> **Task details**
The listing is to be printed word for word, pictures omitted.

:: Data ::

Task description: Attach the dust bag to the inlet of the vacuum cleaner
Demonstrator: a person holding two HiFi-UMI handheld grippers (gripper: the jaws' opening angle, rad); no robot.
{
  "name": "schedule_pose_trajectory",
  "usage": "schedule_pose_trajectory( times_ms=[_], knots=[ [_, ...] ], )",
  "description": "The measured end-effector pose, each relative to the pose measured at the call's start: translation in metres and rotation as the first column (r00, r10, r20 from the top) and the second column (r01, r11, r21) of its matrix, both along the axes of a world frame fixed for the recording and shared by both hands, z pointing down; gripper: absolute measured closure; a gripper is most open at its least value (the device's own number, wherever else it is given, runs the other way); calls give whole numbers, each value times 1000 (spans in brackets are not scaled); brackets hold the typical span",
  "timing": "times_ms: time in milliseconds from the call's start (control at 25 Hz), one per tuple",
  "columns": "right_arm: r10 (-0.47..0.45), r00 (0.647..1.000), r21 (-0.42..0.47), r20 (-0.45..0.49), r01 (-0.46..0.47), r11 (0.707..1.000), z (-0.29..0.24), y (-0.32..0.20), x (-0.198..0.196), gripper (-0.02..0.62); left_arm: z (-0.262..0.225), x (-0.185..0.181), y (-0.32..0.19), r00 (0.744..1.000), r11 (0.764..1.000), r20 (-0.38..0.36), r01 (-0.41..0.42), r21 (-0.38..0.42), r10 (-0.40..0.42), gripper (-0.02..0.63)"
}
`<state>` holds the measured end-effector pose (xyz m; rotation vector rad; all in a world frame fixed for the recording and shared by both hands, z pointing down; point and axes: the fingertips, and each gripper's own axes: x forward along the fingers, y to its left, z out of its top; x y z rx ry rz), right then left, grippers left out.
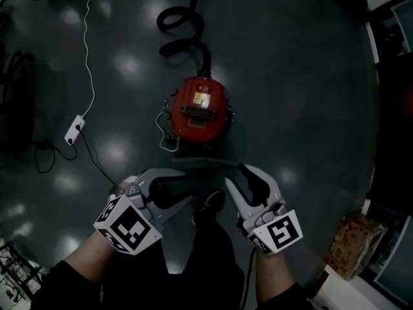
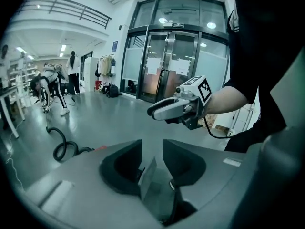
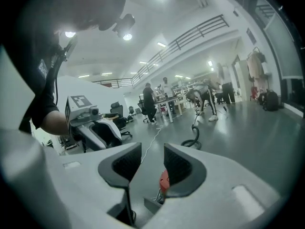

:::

> **Written solution**
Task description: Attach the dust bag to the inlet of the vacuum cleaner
Demonstrator: a person holding two HiFi-UMI handheld grippers (gripper: the jaws' opening angle, rad); no robot.
{
  "name": "schedule_pose_trajectory",
  "usage": "schedule_pose_trajectory( times_ms=[_], knots=[ [_, ...] ], )",
  "description": "The measured end-effector pose, each relative to the pose measured at the call's start: translation in metres and rotation as the first column (r00, r10, r20 from the top) and the second column (r01, r11, r21) of its matrix, both along the axes of a world frame fixed for the recording and shared by both hands, z pointing down; gripper: absolute measured closure; a gripper is most open at its least value (the device's own number, wherever else it is given, runs the other way); calls give whole numbers, each value times 1000 (spans in brackets are not scaled); brackets hold the typical span",
  "timing": "times_ms: time in milliseconds from the call's start (control at 25 Hz), one per tuple",
  "columns": "right_arm: r10 (-0.47..0.45), r00 (0.647..1.000), r21 (-0.42..0.47), r20 (-0.45..0.49), r01 (-0.46..0.47), r11 (0.707..1.000), z (-0.29..0.24), y (-0.32..0.20), x (-0.198..0.196), gripper (-0.02..0.62); left_arm: z (-0.262..0.225), x (-0.185..0.181), y (-0.32..0.19), r00 (0.744..1.000), r11 (0.764..1.000), r20 (-0.38..0.36), r01 (-0.41..0.42), r21 (-0.38..0.42), r10 (-0.40..0.42), gripper (-0.02..0.63)"
}
`<state>` holds the measured end-effector pose (xyz m; rotation vector rad; all in a world frame fixed for the recording and shared by both hands, z pointing down; point and axes: the fingertips, and each gripper's own axes: x forward along the fingers, y to its left, z out of its top; x y z rx ry rz), right then left, grippers left out.

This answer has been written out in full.